_SUPPLIED INFORMATION_

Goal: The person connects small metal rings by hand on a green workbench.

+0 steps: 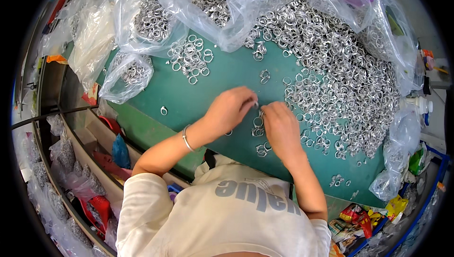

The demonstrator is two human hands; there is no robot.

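Note:
Over the green tabletop (pixel 189 110) my two hands are close together, fingertips nearly meeting. My left hand (pixel 231 108), with a silver bangle on its wrist, pinches a small silver ring (pixel 256 105) between thumb and fingers. The fingers of my right hand (pixel 282 127) are closed and point down at the table; whatever is in them is hidden. Just beside those fingertips lies a small cluster of rings (pixel 257 127), with another cluster (pixel 262 149) nearer to me. To the right spreads a big heap of silver rings (pixel 340 77).
A loose group of rings (pixel 191 58) lies at the back left, a single ring (pixel 163 110) nearer. Clear plastic bags (pixel 126 80) of rings line the far and left edges. An open drawer (pixel 90 132) is at left; colourful packets (pixel 362 217) are at lower right.

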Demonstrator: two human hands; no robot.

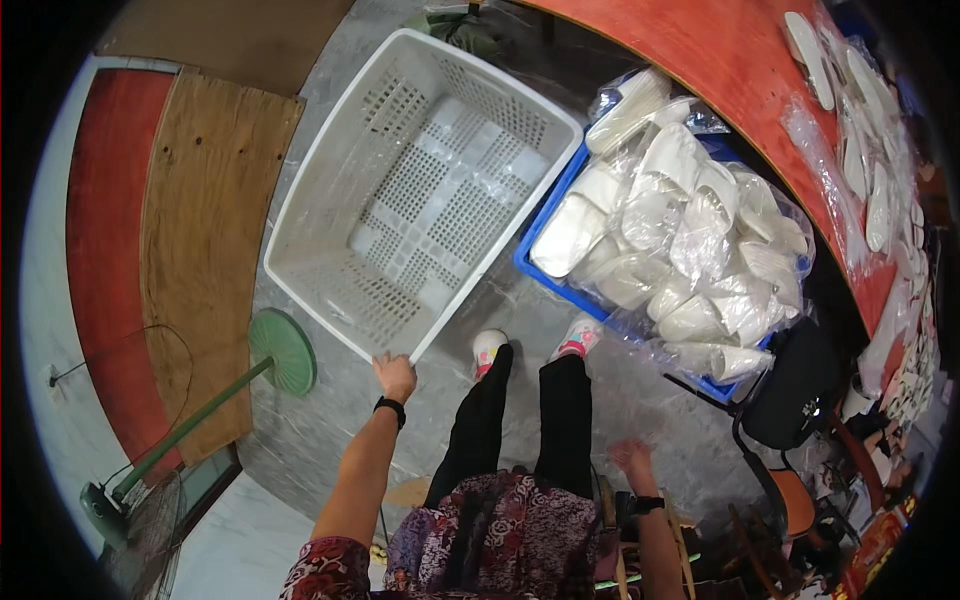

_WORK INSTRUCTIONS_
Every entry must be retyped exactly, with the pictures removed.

_ANSWER SPACE_
Goal: The person connects small metal rings by hand on a green workbench.

+0 steps: 

The demonstrator is two human hands; there is no robot.

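Note:
Over the green tabletop (pixel 189 110) my two hands are close together, fingertips nearly meeting. My left hand (pixel 231 108), with a silver bangle on its wrist, pinches a small silver ring (pixel 256 105) between thumb and fingers. The fingers of my right hand (pixel 282 127) are closed and point down at the table; whatever is in them is hidden. Just beside those fingertips lies a small cluster of rings (pixel 257 127), with another cluster (pixel 262 149) nearer to me. To the right spreads a big heap of silver rings (pixel 340 77).
A loose group of rings (pixel 191 58) lies at the back left, a single ring (pixel 163 110) nearer. Clear plastic bags (pixel 126 80) of rings line the far and left edges. An open drawer (pixel 90 132) is at left; colourful packets (pixel 362 217) are at lower right.
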
Demonstrator: two human hands; no robot.

Work on the answer is now done.